Recent attacks of the SolarWinds and Log4J have emphasized the importance of SBOM as a security best practice by showing that even mighty organizations can easily fall victim to malicious practices. But despite its capability to form a security wall between cyberattacks and organizations, enterprises show reluctance to implement SBOM. This has forced the US Government to release an Executive Order to strengthen cybersecurity and specifically highlight the role SBOMs can play.

Organizations, however, rally with challenges in implementing SBOMs manually.
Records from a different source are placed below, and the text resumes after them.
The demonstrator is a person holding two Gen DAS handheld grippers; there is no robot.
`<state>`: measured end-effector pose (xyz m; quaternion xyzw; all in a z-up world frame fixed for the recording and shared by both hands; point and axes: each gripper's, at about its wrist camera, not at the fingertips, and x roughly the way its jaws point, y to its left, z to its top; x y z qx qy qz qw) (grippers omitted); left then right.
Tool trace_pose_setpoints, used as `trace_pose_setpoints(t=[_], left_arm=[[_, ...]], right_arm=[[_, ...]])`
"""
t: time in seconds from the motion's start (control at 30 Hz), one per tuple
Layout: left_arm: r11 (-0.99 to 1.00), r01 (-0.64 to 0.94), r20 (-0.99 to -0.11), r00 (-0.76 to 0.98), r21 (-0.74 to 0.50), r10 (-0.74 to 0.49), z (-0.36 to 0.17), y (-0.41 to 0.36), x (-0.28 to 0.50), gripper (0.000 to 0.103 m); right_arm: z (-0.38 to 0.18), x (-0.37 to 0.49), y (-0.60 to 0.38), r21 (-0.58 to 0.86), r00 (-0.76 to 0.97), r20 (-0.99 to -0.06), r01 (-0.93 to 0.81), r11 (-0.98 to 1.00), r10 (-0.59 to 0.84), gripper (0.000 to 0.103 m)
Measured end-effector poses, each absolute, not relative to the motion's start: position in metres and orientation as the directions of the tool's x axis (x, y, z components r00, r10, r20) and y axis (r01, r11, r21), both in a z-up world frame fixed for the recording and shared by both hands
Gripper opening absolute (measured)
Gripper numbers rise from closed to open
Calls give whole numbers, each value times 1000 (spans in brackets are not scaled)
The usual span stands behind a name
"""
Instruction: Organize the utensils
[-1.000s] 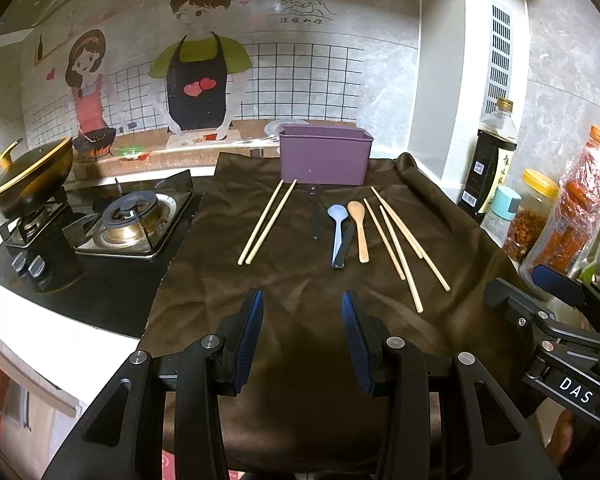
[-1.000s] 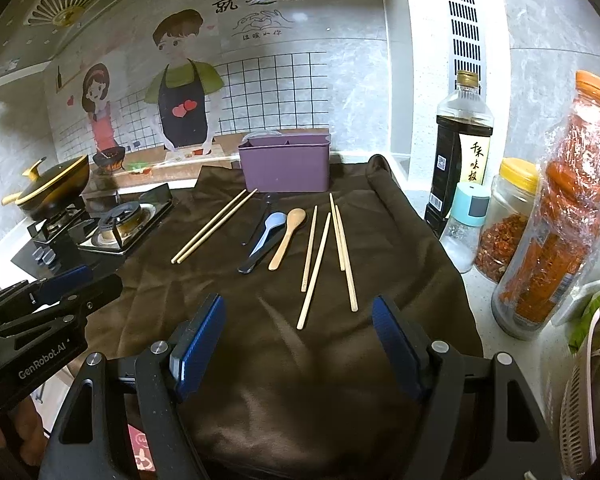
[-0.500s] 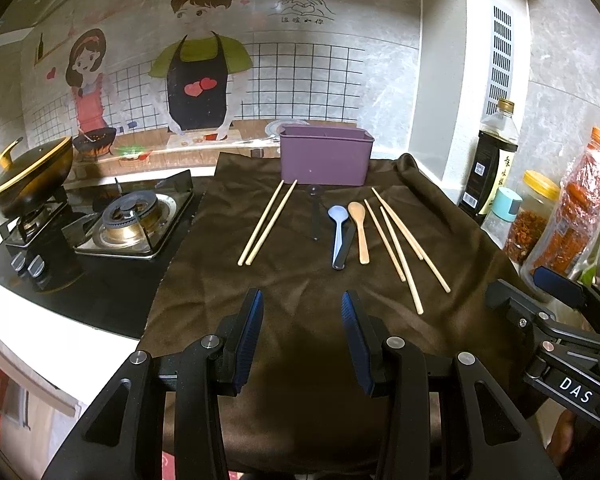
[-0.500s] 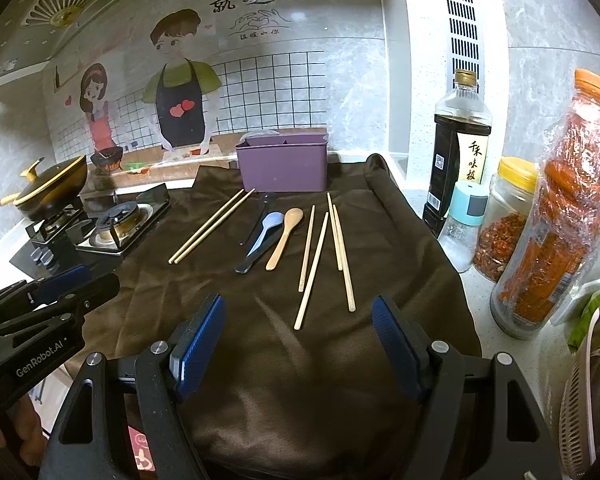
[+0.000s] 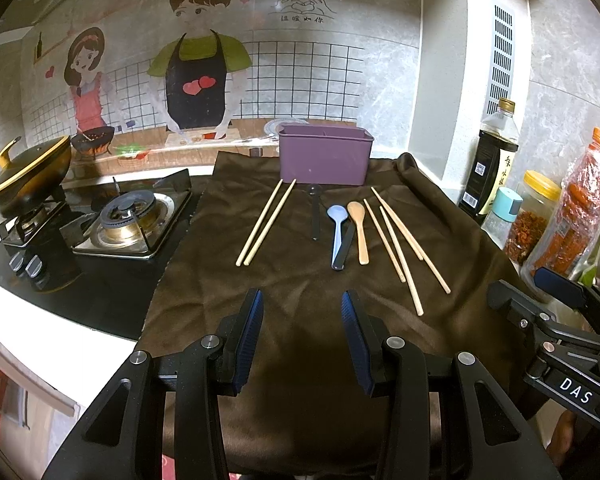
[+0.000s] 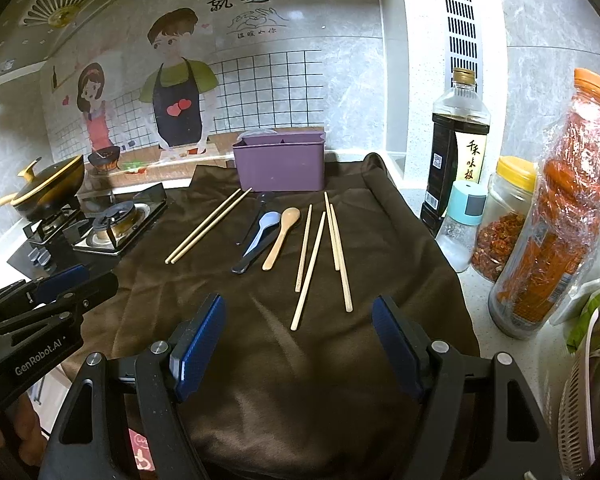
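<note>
Nothing has shifted: left gripper [image 5: 302, 336] and right gripper [image 6: 299, 346] hover with ribbed blue pads parted, empty. Beyond, slim wooden chopsticks [image 6: 310, 268] and smooth spoons [image 5: 337, 232] lie on soft brown cloth [image 5: 300, 300] before the purple plastic holder [image 5: 325, 158].

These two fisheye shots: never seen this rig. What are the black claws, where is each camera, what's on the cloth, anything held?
No robot arm here: a person holds a two-finger claw in each hand, with a camera on each looking forward along its fingers. One view shows the left claw, the other the right claw; both are open and hold nothing. On the brown cloth lie a pair of wooden chopsticks to the left, a light blue plastic spoon, a wooden spoon, dark utensils I cannot identify beside them, and four loose wooden chopsticks. A purple plastic utensil holder stands behind.
</note>
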<state>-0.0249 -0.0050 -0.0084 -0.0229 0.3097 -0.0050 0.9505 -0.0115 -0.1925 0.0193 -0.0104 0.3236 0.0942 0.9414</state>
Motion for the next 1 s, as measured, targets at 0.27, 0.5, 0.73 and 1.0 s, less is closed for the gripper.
trace_pose_setpoints(t=[0.27, 0.5, 0.73, 1.0], left_arm=[[998, 2, -591, 806, -61, -38, -8, -2, -17, 42], [997, 53, -598, 798, -61, -79, -5, 2, 24, 42], [990, 102, -605, 784, -96, -139, 5, 14, 74, 42], [988, 83, -597, 788, -134, -147, 16, 45, 120, 42]], right_arm=[[25, 1, -194, 23, 793, -590, -170, 985, 150, 74], [36, 41, -195, 3, 808, -571, -172, 985, 143, 74], [28, 100, -182, -28, 765, -628, -207, 978, 144, 74], [8, 161, -150, -19, 708, -682, -272, 962, 186, 74]])
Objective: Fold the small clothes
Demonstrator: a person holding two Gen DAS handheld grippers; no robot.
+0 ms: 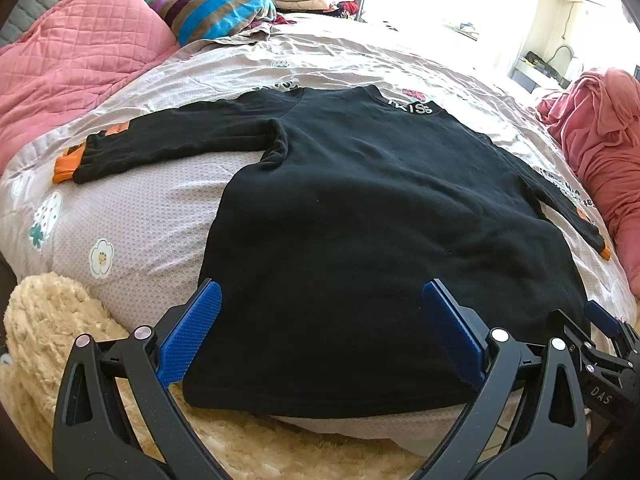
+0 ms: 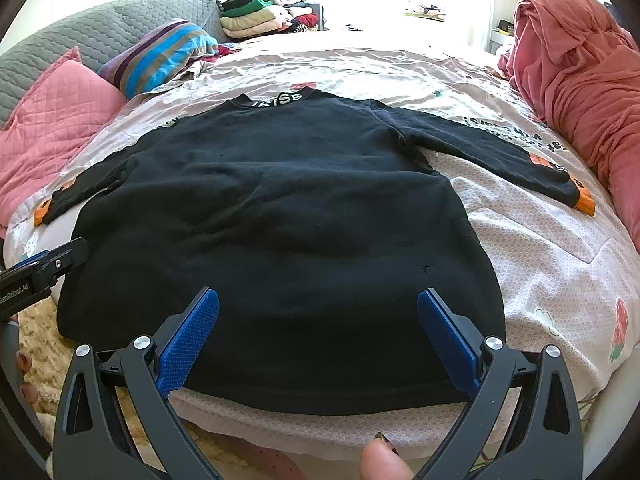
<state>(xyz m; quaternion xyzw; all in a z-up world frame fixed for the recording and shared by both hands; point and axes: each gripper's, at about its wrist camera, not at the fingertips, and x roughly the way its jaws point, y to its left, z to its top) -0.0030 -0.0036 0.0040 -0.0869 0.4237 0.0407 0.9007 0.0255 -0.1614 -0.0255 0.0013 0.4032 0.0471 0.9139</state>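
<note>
A black long-sleeved sweatshirt (image 1: 360,208) (image 2: 280,220) lies flat on the bed, collar with white letters at the far end, sleeves with orange cuffs spread to both sides. My left gripper (image 1: 320,292) hovers wide open above the hem near its left corner, nothing between its blue pads (image 1: 192,336). My right gripper (image 2: 318,300) is also wide open over the hem's right half, its blue pads (image 2: 448,340) apart from the cloth. Each view catches the other gripper at its edge: the right one (image 1: 600,332) and the left one (image 2: 48,264).
The bed sheet (image 1: 140,232) is pale with flower prints. Pink quilted pillow (image 1: 80,52) and striped pillow (image 1: 224,4) lie at the far left, a stack of folded clothes (image 2: 256,12) behind, a red blanket heap (image 2: 580,80) on the right. A cream fluffy rug (image 1: 48,320) lies below the bed edge.
</note>
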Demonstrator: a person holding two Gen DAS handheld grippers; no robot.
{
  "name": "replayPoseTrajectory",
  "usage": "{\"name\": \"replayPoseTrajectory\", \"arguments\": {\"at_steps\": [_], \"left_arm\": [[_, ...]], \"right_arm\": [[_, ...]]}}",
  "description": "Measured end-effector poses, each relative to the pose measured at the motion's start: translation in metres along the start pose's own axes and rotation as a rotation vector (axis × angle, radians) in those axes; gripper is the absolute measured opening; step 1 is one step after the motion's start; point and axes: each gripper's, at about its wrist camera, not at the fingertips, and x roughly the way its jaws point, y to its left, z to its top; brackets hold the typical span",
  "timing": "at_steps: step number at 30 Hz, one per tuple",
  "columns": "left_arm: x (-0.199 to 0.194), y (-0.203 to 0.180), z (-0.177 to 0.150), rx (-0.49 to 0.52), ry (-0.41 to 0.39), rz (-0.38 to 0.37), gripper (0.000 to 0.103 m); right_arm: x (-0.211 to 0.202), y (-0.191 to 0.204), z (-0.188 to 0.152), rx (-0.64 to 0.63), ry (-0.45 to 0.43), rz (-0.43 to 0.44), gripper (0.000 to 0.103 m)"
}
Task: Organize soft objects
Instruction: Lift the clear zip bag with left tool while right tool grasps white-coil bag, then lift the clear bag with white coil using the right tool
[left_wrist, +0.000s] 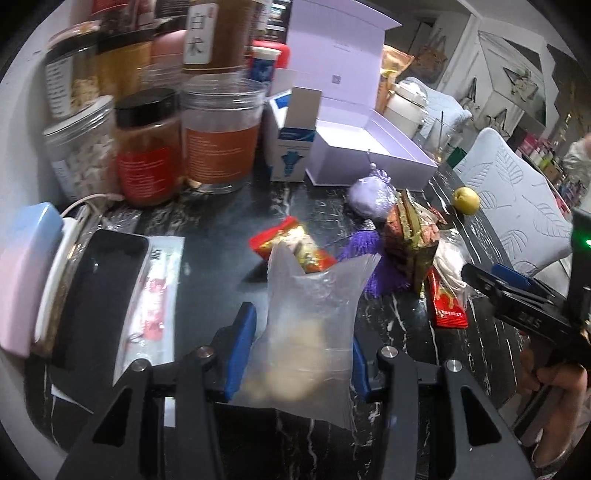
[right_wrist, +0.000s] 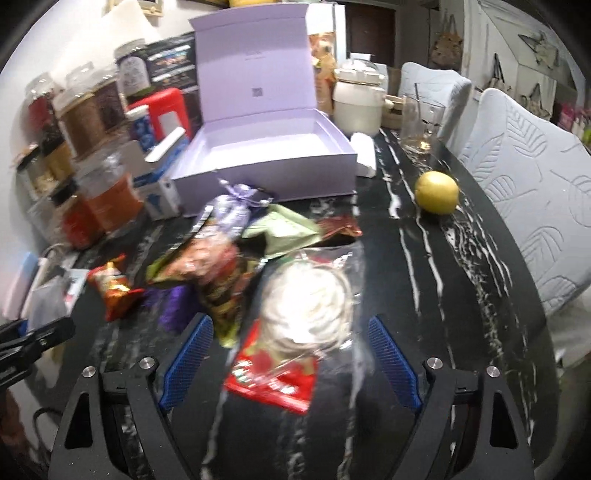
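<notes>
Table: black marble with white veins, crowded along the left with jars, cartons and packets.
Left gripper: blue pads clamped on a clear plastic bag, pale lumps dimly seen inside; bag upright between the fingers, top corners flared.
Right gripper: jaws wide apart, nothing pinched; clear packet of white coils and red sachet lying on the table between the pads, untouched as far as can be told.
Soft pile: lilac pouch with purple tassel, patterned gold-edged pack, red snack packet, all heaped mid-table, near the box front.
Lilac box: lid standing open, tray bare inside, just behind the pile.
Yellow fruit: alone on the table, right of the box, well apart from the pile.
Jars: clustered at far left, amber and red contents.
Chairs: pale quilted backs along the table's right edge.
</notes>
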Motion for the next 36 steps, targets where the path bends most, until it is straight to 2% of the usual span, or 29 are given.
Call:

In this article, we define SBOM, discuss its benefits, and shed light on how to automate the creation of SBOMs in three different ways.

What is a Software Bill of Materials (SBOM)?

Software Bill of Materials (SBOM) is a comprehensive list of all the components and elements that form a software product. It gives detailed information on the components like dependencies, supply chain relationships, and licenses in proprietary and open source software.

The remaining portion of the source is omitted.